(WHAT IS REQUIRED): The answer is to be an exact copy of the lines below running from the line with "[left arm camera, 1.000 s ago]" down to the line with "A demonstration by", both ends included, and nothing more.

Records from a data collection
-----

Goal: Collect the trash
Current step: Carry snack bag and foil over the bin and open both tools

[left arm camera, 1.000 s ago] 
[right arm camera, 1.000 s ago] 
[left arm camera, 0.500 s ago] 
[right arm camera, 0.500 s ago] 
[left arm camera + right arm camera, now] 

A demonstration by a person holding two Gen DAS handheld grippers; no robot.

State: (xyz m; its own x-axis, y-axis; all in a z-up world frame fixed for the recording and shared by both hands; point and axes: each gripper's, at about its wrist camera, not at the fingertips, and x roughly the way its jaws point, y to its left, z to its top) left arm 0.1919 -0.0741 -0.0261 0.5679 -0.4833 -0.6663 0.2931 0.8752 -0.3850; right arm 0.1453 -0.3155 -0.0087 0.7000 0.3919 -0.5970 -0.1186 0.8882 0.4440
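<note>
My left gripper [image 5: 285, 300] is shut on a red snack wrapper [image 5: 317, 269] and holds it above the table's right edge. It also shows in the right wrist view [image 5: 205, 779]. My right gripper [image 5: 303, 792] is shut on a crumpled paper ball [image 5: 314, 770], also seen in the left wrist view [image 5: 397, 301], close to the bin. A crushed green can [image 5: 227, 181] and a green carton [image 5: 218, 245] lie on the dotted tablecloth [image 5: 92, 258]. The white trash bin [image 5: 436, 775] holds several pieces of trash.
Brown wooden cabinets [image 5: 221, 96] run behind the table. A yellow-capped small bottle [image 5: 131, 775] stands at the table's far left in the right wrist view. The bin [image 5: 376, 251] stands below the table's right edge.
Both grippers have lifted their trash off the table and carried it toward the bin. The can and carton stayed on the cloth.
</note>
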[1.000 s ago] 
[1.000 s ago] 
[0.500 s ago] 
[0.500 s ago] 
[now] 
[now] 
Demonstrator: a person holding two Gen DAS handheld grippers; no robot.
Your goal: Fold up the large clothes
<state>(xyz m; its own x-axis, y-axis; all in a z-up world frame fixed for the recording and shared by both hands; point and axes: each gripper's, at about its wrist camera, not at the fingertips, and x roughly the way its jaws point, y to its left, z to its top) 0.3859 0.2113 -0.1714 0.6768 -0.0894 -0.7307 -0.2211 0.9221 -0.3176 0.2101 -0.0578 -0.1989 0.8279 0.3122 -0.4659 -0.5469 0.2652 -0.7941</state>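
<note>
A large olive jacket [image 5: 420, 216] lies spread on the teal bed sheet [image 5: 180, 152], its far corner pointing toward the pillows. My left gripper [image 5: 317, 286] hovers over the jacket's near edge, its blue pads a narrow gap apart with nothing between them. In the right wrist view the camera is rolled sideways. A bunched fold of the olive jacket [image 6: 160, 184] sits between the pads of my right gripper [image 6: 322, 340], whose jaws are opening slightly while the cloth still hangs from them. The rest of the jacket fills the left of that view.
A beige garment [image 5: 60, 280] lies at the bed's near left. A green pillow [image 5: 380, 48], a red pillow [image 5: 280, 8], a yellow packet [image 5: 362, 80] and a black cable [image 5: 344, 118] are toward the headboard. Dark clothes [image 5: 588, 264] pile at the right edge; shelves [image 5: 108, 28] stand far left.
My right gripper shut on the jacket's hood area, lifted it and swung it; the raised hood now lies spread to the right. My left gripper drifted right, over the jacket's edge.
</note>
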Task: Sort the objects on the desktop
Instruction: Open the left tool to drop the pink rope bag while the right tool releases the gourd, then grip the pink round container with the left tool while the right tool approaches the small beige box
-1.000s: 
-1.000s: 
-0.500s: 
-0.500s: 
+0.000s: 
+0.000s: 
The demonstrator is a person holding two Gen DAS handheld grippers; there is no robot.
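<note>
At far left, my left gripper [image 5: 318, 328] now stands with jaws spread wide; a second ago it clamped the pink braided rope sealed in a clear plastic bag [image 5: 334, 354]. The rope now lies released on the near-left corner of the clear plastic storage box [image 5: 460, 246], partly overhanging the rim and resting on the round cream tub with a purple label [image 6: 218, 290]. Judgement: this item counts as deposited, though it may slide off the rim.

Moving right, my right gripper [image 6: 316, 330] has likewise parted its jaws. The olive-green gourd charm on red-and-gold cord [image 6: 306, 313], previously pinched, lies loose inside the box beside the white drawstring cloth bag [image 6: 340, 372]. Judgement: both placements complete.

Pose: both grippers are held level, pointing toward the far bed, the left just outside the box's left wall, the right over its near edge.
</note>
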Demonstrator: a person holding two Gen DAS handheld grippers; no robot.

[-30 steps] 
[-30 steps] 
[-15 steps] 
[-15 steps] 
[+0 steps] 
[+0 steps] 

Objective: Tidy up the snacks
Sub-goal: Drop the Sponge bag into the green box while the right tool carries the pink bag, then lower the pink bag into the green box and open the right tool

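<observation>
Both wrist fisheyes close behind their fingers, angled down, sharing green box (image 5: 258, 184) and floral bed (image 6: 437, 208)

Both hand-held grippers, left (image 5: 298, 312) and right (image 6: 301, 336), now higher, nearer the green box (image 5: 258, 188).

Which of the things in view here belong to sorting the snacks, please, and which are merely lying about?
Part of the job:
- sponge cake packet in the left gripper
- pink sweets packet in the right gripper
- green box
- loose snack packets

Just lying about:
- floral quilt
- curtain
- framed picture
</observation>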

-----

(RESPONSE):
[left arm camera, 1.000 s ago] 
[right arm camera, 1.000 s ago] 
[left arm camera, 0.500 s ago] 
[right arm camera, 0.500 s ago] 
[left arm camera + right arm camera, now] 

A demonstration by a person holding two Gen DAS handheld grippers; no robot.

Here the exercise is finished.